Der ganze Kanun baut auf der Ehre auf, aus der sich zahlreiche Pflichten, negative Aspekte wie die Blutrache, aber auch positive Aspekte wie das Gastrecht und die Besa ableiten. Letztere lässt sich nicht direkt ins Deutsche übersetzen, sondern umfasst die Begriffe „Friedenspakt, Allianz, Waffenstillstandsabkommen, gastfreundschaftliches Bündnis, Ehre des Hauses, Ehrenwort, Schwur, Sicherheitsgarantie, Loyalität, Treue und anderes mehr“. Die Besa schützt von der Blutrache Bedrohte für gewisse Zeiten oder Orte vor Verfolgung und entbindet gleichzeitig den zur Blutrache Verpflichteten, ein Verbrechen zu rächen.
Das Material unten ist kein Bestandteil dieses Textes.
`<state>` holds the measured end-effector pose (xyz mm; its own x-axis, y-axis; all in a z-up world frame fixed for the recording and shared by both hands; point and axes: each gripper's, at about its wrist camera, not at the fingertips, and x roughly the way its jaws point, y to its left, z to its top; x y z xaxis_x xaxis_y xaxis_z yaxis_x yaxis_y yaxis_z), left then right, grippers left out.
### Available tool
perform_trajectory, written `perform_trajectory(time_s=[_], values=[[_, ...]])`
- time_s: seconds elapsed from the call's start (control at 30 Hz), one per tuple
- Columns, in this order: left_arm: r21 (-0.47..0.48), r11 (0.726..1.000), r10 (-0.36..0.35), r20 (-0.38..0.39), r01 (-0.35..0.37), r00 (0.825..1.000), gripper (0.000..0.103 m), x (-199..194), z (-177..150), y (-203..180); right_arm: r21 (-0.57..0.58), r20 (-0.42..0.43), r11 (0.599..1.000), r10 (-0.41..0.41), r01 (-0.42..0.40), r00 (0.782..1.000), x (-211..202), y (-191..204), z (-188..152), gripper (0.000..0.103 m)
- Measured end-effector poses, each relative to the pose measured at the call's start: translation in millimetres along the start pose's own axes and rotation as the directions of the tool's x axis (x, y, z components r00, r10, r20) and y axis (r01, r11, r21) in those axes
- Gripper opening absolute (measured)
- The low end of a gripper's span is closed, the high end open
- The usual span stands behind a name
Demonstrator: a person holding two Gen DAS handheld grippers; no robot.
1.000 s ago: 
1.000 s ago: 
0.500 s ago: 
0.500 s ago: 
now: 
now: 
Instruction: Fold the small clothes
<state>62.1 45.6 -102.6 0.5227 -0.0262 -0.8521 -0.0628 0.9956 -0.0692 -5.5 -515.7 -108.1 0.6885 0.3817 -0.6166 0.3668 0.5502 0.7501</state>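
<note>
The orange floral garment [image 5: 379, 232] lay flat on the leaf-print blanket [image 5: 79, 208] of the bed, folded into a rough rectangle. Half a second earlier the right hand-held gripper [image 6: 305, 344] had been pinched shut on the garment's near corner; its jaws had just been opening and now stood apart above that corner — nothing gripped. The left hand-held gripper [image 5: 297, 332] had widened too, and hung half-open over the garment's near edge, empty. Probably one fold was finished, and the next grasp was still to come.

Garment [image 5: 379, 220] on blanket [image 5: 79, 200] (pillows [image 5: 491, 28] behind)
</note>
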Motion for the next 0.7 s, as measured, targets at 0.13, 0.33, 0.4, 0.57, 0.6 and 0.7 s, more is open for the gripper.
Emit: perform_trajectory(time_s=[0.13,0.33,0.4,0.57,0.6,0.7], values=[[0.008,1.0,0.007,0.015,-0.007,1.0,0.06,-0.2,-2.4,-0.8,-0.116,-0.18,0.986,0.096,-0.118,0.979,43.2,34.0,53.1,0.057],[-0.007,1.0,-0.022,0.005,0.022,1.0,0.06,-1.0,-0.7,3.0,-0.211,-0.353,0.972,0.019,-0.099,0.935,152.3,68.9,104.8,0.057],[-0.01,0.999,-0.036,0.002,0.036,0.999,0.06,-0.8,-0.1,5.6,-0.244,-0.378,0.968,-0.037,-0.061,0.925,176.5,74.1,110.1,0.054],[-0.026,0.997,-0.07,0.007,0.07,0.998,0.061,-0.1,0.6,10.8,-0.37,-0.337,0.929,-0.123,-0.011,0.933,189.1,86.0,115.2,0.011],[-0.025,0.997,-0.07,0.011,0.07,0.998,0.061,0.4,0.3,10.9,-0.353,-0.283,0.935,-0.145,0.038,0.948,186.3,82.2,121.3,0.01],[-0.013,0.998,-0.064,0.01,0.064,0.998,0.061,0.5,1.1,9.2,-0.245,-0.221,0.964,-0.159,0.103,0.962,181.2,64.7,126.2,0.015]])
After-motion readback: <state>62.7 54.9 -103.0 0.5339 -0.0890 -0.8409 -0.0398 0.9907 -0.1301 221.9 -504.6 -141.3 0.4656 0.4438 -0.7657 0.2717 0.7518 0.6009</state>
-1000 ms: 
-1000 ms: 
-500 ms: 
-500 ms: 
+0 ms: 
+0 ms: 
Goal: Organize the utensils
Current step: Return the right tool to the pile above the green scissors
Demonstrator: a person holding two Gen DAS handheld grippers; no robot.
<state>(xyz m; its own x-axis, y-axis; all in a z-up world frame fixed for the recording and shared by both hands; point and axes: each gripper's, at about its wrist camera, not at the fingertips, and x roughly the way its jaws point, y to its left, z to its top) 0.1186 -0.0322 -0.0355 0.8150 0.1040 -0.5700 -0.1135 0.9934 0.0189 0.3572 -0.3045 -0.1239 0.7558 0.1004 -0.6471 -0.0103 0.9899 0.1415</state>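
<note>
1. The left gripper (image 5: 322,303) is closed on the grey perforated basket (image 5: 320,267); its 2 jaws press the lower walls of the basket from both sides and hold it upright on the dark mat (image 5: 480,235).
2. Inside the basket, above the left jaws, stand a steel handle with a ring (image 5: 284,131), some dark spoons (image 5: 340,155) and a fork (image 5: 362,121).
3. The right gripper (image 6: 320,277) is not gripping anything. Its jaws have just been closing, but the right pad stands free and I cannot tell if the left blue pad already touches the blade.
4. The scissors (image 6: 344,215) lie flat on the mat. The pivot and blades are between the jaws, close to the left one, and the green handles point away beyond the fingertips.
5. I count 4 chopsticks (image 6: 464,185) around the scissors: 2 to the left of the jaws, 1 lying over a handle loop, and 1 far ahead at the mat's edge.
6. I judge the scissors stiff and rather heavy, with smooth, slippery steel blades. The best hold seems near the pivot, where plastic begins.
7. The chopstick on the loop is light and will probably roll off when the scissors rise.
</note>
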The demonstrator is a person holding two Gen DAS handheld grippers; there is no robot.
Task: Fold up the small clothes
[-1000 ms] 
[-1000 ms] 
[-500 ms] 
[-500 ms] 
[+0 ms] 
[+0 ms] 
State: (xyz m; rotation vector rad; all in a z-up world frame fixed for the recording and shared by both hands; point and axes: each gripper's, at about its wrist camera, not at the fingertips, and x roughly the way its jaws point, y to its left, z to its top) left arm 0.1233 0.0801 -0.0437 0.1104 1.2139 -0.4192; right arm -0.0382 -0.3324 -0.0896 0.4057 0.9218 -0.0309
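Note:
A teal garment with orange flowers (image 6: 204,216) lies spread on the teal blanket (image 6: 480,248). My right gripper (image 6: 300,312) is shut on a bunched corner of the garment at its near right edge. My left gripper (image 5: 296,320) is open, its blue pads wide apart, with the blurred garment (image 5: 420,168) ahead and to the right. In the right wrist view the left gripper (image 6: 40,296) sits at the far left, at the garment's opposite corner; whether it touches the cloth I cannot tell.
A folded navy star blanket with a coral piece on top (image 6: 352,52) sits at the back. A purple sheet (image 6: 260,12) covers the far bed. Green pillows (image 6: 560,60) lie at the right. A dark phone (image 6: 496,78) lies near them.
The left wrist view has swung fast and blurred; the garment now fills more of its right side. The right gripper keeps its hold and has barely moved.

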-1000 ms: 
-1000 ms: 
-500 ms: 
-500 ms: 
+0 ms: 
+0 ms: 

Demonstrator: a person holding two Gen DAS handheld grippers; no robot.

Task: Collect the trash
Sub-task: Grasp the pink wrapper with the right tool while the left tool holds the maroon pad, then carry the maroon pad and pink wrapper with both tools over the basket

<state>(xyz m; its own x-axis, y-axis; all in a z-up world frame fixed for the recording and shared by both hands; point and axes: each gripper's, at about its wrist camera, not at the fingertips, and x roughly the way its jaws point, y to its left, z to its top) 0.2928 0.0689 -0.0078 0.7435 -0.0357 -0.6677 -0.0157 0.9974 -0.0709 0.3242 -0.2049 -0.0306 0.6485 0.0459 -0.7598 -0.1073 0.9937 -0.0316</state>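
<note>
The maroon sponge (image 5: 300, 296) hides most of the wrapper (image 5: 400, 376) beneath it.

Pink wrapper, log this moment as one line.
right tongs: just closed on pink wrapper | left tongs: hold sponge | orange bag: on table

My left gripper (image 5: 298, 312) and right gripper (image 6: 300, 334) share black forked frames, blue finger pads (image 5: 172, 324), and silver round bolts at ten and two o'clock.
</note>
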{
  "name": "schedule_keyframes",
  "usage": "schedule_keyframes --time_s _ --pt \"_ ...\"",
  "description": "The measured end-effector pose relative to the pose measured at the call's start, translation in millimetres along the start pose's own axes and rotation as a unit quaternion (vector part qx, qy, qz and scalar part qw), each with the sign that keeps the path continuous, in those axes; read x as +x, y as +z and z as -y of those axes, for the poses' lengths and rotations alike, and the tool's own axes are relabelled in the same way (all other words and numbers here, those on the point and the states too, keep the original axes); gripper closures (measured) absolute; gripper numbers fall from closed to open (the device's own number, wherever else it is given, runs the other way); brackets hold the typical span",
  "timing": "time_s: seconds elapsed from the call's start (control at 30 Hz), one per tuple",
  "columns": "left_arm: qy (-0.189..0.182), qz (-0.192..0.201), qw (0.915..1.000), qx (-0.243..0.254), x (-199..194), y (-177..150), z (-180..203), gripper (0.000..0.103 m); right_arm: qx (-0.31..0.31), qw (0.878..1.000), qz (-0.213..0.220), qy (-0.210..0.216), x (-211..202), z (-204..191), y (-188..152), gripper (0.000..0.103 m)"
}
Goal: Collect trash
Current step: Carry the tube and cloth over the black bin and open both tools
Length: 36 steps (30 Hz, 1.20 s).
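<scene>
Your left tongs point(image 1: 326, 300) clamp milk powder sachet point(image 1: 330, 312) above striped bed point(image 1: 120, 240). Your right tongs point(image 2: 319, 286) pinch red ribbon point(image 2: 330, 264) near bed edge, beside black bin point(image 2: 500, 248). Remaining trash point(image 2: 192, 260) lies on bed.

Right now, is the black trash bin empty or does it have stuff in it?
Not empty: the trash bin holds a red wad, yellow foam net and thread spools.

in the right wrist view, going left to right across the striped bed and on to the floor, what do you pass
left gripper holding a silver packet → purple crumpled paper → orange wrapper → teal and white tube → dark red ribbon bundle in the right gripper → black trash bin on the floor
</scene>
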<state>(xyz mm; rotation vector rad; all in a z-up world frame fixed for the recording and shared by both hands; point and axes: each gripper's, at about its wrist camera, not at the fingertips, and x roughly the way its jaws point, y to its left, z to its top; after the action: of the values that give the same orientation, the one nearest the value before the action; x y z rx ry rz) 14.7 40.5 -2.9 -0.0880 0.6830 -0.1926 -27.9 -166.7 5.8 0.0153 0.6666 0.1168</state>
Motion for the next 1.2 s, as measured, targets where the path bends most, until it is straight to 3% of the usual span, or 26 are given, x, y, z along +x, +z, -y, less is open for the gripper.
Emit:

Die Besa konnte einerseits zwischen Personen oder Familien vereinbart werden. Sie wurde zum Beispiel für wichtige Besorgungen, Feldarbeit, familiäre Feiern oder kirchliche Feiertage gewährt. Meist wurde auch einem Mörder für gewisse Zeit nach einer Blutrachetat Besa gewährt. In der Besa für Vieh und Hirten erlaubten Stämme untereinander, das andere Stammesgebiet zu bestimmten Zeiten und auf bestimmten Strecken bereisen zu dürfen. Die allgemeine Besa unterband alle Sühnetaten in Kriegszeiten.